[Top][All Lists]
[Date Prev][Date Next][Thread Prev][Thread Next][Date Index][Thread Index]
Re: User variable (Expert question)
From: |
Mark D. Baushke |
Subject: |
Re: User variable (Expert question) |
Date: |
Mon, 10 Feb 2003 10:01:29 -0800 |
Sylvain Lemieux <address@hidden> writes:
> I need the help of a CVS expert that could help solving the following
> problem:
>
> I have built a program to check commit and have people provide an
> acceptance code when they commit there modification.
>
> To do so, I am using a user variable in the commitinfo file to pass the
> extra information. Here is the line I have in my commitinfo.
>
> DEFAULT /serv/CVSROOT/commitcheck ${=COMMITCODE}
>
> If I use the following command line:
>
> cvs -s COMMITCODE=12345 commit
>
> Then ${=COMMITCODE} will be replaced by 12345 and passed as an extra
> argument.
>
> However, if people do cvs commit, the variable is left undefined and my
> commitcheck program isn't called, which create a flaw in my attempt to
> restrict commit.
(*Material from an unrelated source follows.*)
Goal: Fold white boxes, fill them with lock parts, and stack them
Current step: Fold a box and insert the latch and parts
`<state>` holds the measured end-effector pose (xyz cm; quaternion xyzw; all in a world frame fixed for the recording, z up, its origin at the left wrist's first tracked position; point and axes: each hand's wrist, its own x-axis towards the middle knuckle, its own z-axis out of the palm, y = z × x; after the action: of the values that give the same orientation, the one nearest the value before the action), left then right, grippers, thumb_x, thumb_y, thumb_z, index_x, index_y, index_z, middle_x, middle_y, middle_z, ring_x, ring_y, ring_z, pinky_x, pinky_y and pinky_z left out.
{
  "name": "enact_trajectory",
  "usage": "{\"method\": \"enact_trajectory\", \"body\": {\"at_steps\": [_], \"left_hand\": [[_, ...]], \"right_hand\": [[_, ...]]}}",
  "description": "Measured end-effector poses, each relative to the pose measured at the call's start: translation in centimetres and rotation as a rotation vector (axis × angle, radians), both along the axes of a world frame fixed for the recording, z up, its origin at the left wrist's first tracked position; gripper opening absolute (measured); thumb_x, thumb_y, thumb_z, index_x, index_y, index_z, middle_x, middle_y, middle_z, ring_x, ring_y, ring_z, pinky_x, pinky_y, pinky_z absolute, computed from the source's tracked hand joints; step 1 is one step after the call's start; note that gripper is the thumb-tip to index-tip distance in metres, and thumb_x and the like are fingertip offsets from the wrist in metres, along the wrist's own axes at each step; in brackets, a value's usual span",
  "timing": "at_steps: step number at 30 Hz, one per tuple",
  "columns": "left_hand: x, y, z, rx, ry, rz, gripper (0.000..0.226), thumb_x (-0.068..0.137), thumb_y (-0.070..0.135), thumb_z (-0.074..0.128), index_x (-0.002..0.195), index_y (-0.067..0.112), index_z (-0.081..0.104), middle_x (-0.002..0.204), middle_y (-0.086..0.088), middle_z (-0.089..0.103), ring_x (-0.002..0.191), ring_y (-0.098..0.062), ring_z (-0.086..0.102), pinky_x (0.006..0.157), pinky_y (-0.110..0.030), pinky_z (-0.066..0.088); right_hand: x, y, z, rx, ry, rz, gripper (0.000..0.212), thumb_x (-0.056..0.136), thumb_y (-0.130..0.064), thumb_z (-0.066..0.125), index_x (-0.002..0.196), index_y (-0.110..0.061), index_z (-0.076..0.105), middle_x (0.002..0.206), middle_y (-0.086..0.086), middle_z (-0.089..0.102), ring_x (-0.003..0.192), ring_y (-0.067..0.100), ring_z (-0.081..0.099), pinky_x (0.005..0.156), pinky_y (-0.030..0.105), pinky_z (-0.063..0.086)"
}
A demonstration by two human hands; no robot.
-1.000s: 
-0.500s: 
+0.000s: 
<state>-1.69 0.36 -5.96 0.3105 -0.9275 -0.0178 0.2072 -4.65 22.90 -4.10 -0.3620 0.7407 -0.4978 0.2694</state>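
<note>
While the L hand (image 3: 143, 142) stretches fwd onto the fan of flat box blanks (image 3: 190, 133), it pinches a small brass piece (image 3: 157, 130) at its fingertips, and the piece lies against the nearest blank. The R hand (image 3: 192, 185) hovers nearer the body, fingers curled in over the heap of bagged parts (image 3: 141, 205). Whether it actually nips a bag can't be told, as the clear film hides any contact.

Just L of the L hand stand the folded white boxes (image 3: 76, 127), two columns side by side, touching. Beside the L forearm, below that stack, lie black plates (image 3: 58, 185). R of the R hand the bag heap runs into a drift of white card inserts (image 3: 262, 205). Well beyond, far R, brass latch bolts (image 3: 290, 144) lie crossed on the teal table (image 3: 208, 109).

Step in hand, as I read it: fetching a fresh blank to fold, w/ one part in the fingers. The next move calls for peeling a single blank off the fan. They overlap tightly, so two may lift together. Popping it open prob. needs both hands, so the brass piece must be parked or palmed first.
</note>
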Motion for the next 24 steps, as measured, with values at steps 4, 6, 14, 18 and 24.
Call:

This is real problem for me as people are exploiting
> that flaw to bypass the commit security.
>
> Is there a way to ensure my program is call even is the variable is
> undefined?
>
> Any help will be appreciated!
First, a cvs import will not trigger the commitinfo checks, so there is
still a potential hole in your commit process.
Second, using cvs 1.11.5 and the ccvs version I see the following:
% cvs ci -m test test.c
cvs server: commitinfo:16: no such user variable ${=COMMITCODE}
cvs server: Pre-commit check failed
cvs [server aborted]: correct above errors first!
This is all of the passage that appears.